Machine learning reveals complex behaviours in optically trapped particles published in Machine Learning: Science and Technology

Illustration of a fully connected neural network with three inputs, three outputs, and three hidden layers.

Machine learning reveals complex behaviours in optically trapped particles
Isaac C. D. Lenton, Giovanni Volpe, Alexander B. Stilgoe, Timo A. Nieminen & Halina Rubinsztein-Dunlop
Machine Learning: Science and Technology, 1 045009 (2020)
doi: 10.1088/2632-2153/abae76
arXiv: 2004.08264

Since their invention in the 1980s, optical tweezers have found a wide range of applications, from biophotonics and mechanobiology to microscopy and optomechanics. Simulations of the motion of microscopic particles held by optical tweezers are often required to explore complex phenomena and to interpret experimental data. For the sake of computational efficiency, these simulations usually model the optical tweezers as an harmonic potential. However, more physically-accurate optical-scattering models are required to accurately model more onerous systems; this is especially true for optical traps generated with complex fields. Although accurate, these models tend to be prohibitively slow for problems with more than one or two degrees of freedom (DoF), which has limited their broad adoption.
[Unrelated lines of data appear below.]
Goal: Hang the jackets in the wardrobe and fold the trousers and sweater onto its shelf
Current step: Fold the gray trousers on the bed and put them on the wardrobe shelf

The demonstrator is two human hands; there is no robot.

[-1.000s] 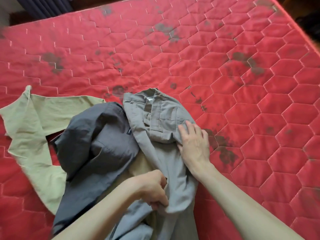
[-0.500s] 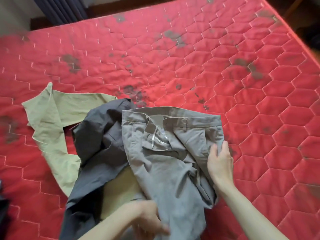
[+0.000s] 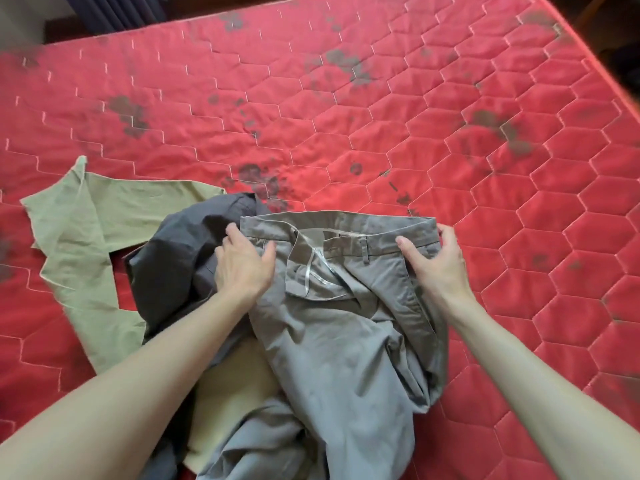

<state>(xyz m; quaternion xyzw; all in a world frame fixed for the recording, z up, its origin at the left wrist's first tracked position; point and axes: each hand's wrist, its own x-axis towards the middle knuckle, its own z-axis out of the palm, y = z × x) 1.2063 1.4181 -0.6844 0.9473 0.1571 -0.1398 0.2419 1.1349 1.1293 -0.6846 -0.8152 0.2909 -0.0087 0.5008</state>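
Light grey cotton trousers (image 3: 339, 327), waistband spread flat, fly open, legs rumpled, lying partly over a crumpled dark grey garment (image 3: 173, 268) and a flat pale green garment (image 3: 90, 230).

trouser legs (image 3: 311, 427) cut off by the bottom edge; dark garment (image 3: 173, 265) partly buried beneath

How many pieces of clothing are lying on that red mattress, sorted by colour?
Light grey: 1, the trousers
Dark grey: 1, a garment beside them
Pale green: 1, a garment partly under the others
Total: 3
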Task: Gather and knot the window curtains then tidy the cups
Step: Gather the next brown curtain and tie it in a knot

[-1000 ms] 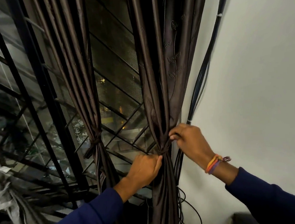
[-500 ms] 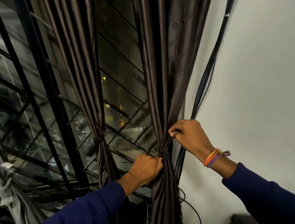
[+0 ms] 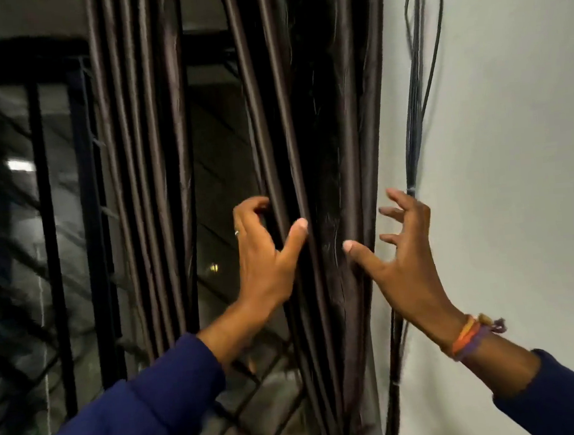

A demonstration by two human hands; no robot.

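White wall [image 3: 515, 165], both spread hands, left hand [image 3: 265, 270], right hand [image 3: 403, 270], touching curtain [image 3: 308, 112]

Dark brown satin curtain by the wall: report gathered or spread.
Gathered: the dark brown satin curtain hangs in narrow bunched pleats. Any knot is out of view.

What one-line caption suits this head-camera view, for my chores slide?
Both hands, left and right, reach with spread fingers for the hanging dark brown satin curtain beside the white wall.

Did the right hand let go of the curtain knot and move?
Yes. The right hand has left the knot and gone higher up the right curtain, fingers spread beside the cables on the wall. The camera tilted up too, and the knot is out of view.
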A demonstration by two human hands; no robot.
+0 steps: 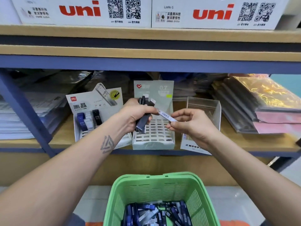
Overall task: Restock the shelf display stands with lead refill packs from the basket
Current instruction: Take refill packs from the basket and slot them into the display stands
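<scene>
My left hand (136, 114) grips a bunch of dark lead refill packs (143, 122) above the middle display stand (153, 141), a pale green one with a white grid of slots. My right hand (189, 122) pinches a single white pack (167, 116) by its lower end; its upper end touches my left hand's fingers. The left stand (91, 103), with black characters on its card, holds three packs (88, 120) upright. A clear MONO stand (202, 111) is on the right. The green basket (156, 186) below holds several loose packs (156, 214).
Wooden shelf edge (244, 146) with blue metal frame and an upright post (24, 108) at left. Stacks of wrapped paper goods (260, 101) flank the stands on both sides. White uni boxes (81, 12) sit on the shelf above.
</scene>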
Here, we demonstrate that machine learning permits one to combine the speed of the harmonic model with the accuracy of optical-scattering models. Specifically, we show that a neural network can be trained to rapidly and accurately predict the optical forces acting on a microscopic particle. We demonstrate the utility of this approach on two phenomena that are prohibitively slow to accurately simulate otherwise: the escape dynamics of swelling microparticles in an optical trap, and the rotation rates of particles in a superposition of beams with opposite orbital angular momenta. Thanks to its high speed and accuracy, this method can greatly enhance the range of phenomena that can be efficiently simulated and studied.